Print nothing except the lines of the listing below from the line with "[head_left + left" to the line with "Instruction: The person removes", each exactly as written, both ends included.

═════ Input for this task

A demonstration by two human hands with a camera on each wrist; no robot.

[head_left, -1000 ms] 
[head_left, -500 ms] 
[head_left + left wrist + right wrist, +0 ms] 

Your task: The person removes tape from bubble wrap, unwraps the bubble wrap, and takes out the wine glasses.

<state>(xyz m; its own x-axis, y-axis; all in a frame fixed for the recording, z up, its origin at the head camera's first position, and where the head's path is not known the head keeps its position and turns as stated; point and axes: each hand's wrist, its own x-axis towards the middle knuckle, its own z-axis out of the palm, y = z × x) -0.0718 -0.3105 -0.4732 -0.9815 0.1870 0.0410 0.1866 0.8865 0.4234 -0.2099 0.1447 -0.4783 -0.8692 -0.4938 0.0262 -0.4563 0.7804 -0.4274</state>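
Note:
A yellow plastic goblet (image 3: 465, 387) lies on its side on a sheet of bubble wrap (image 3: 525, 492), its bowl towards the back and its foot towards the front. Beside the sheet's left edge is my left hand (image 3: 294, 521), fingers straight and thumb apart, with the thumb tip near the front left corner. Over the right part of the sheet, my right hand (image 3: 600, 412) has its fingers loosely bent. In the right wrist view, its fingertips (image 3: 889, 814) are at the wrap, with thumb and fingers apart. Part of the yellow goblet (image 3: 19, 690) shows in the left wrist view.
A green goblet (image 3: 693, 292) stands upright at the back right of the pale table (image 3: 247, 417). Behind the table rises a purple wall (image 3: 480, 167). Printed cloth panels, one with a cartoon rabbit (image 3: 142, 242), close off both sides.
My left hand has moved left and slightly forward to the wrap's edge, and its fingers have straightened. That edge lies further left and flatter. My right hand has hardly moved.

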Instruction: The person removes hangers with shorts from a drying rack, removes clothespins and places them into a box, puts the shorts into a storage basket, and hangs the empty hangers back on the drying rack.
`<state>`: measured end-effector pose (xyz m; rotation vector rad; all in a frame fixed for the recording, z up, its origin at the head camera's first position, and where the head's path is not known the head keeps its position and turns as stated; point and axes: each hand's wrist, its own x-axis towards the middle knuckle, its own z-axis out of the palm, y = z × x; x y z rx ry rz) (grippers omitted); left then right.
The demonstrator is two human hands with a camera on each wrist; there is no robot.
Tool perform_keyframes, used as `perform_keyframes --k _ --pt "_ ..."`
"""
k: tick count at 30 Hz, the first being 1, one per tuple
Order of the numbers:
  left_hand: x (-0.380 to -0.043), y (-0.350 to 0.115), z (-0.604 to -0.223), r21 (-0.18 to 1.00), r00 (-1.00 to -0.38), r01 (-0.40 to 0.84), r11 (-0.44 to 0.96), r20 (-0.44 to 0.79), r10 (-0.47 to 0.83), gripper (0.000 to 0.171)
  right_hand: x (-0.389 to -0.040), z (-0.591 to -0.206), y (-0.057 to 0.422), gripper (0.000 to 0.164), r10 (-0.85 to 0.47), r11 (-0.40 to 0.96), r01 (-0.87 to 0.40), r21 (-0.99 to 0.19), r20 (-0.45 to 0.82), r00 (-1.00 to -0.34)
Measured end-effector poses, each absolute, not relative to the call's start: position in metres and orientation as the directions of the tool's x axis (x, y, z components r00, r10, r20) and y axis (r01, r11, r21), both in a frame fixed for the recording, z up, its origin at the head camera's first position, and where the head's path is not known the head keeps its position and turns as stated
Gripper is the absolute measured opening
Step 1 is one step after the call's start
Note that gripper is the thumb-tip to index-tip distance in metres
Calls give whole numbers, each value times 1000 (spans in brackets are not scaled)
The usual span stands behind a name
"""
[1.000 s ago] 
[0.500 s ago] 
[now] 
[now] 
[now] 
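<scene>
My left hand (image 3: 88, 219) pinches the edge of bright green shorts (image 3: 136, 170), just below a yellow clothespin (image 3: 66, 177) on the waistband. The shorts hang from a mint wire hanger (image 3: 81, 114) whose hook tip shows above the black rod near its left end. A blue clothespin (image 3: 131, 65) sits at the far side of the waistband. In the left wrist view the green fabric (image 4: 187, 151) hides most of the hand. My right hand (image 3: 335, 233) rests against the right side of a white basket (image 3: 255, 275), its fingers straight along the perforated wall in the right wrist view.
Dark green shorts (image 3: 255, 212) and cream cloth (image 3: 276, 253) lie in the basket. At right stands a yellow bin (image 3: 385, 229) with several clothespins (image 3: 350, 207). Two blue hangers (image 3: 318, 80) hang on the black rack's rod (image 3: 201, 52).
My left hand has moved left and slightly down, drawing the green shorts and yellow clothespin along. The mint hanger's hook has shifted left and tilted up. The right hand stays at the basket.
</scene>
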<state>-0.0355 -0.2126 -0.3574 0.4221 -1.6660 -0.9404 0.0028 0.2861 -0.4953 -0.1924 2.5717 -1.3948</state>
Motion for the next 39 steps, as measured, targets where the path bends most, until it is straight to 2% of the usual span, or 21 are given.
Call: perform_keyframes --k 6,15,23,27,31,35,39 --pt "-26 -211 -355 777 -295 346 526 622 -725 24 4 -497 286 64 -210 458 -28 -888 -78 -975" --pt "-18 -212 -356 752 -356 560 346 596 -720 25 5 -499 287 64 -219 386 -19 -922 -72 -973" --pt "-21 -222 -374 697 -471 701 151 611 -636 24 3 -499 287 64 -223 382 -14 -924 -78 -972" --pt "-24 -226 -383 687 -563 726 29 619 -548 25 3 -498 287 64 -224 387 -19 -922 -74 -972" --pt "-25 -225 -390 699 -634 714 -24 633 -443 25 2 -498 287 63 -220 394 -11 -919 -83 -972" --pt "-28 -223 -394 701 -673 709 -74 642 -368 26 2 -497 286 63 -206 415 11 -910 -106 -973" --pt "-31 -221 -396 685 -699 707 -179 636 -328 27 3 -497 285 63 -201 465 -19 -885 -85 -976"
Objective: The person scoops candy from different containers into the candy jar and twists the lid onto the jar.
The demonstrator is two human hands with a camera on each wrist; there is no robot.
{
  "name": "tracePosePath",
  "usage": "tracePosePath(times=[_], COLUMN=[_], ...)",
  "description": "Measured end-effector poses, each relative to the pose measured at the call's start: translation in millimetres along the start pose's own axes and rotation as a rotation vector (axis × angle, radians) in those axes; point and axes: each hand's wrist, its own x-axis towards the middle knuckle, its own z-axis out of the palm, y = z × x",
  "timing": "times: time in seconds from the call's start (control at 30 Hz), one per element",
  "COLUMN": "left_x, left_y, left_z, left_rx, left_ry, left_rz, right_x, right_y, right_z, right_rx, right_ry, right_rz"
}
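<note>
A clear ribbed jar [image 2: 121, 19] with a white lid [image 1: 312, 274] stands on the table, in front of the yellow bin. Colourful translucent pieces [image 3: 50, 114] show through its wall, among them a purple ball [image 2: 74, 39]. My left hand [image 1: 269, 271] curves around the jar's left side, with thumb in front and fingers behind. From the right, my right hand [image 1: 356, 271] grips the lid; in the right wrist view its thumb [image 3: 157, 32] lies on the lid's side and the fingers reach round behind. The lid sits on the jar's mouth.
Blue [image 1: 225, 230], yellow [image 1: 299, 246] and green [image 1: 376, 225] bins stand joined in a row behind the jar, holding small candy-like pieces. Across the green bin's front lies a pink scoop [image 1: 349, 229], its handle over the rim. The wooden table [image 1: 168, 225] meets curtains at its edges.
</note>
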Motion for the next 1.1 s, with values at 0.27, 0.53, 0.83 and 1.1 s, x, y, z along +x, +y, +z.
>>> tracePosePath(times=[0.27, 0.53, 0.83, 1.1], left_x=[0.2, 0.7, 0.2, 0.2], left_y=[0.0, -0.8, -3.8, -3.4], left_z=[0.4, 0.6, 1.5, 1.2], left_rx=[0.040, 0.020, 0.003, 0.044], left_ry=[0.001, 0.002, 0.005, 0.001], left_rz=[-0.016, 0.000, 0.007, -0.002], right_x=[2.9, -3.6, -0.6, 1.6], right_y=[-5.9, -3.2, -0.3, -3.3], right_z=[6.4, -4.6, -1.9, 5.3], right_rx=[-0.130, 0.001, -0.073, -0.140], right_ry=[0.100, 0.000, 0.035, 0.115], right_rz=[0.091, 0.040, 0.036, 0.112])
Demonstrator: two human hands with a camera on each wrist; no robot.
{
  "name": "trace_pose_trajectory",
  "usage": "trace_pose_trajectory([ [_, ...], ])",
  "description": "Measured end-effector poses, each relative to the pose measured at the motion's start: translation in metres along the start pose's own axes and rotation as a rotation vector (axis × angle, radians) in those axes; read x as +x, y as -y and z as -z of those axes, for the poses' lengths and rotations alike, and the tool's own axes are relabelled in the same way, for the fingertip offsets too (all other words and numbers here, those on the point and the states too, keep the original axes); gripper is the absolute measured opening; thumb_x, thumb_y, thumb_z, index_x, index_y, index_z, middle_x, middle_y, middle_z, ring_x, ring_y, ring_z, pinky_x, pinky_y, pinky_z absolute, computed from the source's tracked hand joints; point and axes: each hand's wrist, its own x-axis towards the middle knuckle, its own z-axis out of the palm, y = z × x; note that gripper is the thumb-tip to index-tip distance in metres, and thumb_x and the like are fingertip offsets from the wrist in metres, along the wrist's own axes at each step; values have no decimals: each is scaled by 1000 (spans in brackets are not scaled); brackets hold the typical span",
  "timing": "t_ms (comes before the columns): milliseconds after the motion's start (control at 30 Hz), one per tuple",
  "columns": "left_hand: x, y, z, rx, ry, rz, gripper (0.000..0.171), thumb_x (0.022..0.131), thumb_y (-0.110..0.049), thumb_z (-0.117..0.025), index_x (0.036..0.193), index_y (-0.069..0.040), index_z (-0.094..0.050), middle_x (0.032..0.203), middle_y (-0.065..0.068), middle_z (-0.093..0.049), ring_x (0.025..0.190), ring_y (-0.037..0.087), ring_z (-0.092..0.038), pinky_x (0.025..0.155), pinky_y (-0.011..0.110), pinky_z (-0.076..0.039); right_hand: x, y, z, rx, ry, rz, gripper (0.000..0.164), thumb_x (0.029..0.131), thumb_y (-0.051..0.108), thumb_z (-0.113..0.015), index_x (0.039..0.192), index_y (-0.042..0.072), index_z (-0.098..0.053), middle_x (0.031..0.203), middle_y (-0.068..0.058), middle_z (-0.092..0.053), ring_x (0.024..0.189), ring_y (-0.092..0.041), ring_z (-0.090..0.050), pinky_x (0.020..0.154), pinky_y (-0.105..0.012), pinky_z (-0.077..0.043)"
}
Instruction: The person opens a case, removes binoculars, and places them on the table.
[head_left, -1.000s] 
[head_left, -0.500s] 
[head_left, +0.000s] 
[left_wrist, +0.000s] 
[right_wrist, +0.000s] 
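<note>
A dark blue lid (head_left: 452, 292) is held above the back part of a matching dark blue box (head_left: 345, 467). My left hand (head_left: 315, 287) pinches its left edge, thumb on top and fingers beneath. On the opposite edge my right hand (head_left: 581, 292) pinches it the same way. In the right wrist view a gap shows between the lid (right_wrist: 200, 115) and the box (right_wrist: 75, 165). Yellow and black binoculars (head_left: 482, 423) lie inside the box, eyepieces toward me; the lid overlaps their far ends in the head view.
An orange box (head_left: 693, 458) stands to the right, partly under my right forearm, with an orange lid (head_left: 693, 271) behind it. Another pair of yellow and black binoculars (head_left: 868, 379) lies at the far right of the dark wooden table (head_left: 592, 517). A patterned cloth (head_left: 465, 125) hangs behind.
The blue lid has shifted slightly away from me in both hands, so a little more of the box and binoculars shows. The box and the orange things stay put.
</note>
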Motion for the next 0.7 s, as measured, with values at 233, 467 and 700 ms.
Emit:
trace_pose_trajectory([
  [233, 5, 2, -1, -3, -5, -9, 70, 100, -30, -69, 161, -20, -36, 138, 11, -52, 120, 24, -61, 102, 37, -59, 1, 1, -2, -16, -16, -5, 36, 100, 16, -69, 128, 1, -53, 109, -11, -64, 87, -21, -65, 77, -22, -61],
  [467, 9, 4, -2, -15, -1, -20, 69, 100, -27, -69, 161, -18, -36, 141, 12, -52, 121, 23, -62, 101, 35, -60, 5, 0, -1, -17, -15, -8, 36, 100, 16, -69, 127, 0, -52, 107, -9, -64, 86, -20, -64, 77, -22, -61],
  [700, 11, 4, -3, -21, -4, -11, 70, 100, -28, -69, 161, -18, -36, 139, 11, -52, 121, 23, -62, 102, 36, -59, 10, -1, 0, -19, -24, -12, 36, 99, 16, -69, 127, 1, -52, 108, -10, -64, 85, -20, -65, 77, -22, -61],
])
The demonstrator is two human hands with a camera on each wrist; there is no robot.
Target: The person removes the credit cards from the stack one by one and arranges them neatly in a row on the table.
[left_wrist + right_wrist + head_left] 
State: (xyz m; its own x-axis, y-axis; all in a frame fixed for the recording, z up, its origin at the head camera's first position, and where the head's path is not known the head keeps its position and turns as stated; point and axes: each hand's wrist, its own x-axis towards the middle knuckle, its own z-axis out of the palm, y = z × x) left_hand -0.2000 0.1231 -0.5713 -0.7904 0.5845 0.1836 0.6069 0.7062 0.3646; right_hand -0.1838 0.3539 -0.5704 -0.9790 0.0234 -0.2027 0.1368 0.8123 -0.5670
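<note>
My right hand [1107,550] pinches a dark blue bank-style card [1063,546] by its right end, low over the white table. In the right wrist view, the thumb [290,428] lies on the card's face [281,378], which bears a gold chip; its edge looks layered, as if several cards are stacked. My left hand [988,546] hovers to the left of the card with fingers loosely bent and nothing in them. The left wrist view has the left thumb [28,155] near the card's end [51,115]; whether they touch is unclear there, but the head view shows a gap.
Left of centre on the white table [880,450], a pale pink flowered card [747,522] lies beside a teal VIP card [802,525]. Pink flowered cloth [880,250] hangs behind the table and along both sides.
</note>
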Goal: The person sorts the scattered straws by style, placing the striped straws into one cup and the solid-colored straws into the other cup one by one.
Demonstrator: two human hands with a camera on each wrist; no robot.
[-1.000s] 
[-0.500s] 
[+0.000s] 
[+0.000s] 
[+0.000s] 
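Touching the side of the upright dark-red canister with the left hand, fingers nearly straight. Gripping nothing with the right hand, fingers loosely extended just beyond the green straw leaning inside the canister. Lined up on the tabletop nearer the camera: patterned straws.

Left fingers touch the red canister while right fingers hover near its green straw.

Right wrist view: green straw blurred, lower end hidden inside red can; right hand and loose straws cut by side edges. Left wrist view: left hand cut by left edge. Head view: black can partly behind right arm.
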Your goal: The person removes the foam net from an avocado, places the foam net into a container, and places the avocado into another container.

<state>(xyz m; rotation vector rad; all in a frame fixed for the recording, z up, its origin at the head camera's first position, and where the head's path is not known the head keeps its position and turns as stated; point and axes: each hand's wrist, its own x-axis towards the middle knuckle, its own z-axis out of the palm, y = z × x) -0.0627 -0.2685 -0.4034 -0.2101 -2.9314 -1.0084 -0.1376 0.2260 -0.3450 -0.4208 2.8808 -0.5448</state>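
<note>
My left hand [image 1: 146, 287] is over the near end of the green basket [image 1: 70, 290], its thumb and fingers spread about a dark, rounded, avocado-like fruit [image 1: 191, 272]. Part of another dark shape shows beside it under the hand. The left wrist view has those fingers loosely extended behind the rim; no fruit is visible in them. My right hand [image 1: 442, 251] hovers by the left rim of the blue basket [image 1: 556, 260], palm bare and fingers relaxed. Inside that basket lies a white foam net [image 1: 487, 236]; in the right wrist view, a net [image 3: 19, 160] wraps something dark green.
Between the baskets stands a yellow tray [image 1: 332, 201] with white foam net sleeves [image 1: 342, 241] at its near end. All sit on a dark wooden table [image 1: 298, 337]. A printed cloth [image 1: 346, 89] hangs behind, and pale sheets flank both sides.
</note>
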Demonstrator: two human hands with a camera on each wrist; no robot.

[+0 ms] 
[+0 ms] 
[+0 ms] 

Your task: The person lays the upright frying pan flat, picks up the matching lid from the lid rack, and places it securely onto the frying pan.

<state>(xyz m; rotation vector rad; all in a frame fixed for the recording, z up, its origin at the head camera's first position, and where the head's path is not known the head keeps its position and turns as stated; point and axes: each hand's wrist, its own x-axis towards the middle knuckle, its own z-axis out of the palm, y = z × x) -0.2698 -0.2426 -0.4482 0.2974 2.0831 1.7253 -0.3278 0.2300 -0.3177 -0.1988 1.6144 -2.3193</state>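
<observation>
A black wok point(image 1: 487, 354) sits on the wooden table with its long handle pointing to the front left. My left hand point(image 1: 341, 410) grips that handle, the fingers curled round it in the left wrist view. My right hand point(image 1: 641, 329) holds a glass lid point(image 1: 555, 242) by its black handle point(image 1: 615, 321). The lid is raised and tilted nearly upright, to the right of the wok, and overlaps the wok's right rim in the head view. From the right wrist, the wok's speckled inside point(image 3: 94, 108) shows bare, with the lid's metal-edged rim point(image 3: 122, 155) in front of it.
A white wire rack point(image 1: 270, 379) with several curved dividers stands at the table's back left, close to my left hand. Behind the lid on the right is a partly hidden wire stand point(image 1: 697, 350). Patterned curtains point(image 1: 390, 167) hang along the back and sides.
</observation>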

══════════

**Reply**
[head_left + left wrist + right wrist, +0 ms] 

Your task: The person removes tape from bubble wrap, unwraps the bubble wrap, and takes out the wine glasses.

<state>(xyz m; its own x-axis, y-axis; all in a frame fixed for the recording, z up, its origin at the head camera's first position, and where the head's path is not known the head keeps its position and turns as stated; point and axes: each hand's wrist, its own x-axis towards the middle knuckle, its own z-axis out of the palm, y = z × x) -0.0718 -0.3105 -0.4732 -0.9815 0.1870 0.0410 0.1866 0.8865 0.4234 -0.2099 0.1447 -0.4783 -0.8692 -0.4938 0.0262 -0.4563 0.7804 -0.4274</state>
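Note:
A yellow plastic goblet (image 3: 465, 387) lies on its side on a sheet of bubble wrap (image 3: 525, 492), its bowl towards the back and its foot towards the front. Beside the sheet's left edge is my left hand (image 3: 294, 521), fingers straight and thumb apart, with the thumb tip near the front left corner. Over the right part of the sheet, my right hand (image 3: 600, 412) has its fingers loosely bent. In the right wrist view, its fingertips (image 3: 889, 814) are at the wrap, with thumb and fingers apart. Part of the yellow goblet (image 3: 19, 690) shows in the left wrist view.
A green goblet (image 3: 693, 292) stands upright at the back right of the pale table (image 3: 247, 417). Behind the table rises a purple wall (image 3: 480, 167). Printed cloth panels, one with a cartoon rabbit (image 3: 142, 242), close off both sides.
My left hand has moved left and slightly forward to the wrap's edge, and its fingers have straightened. That edge lies further left and flatter. My right hand has hardly moved.
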
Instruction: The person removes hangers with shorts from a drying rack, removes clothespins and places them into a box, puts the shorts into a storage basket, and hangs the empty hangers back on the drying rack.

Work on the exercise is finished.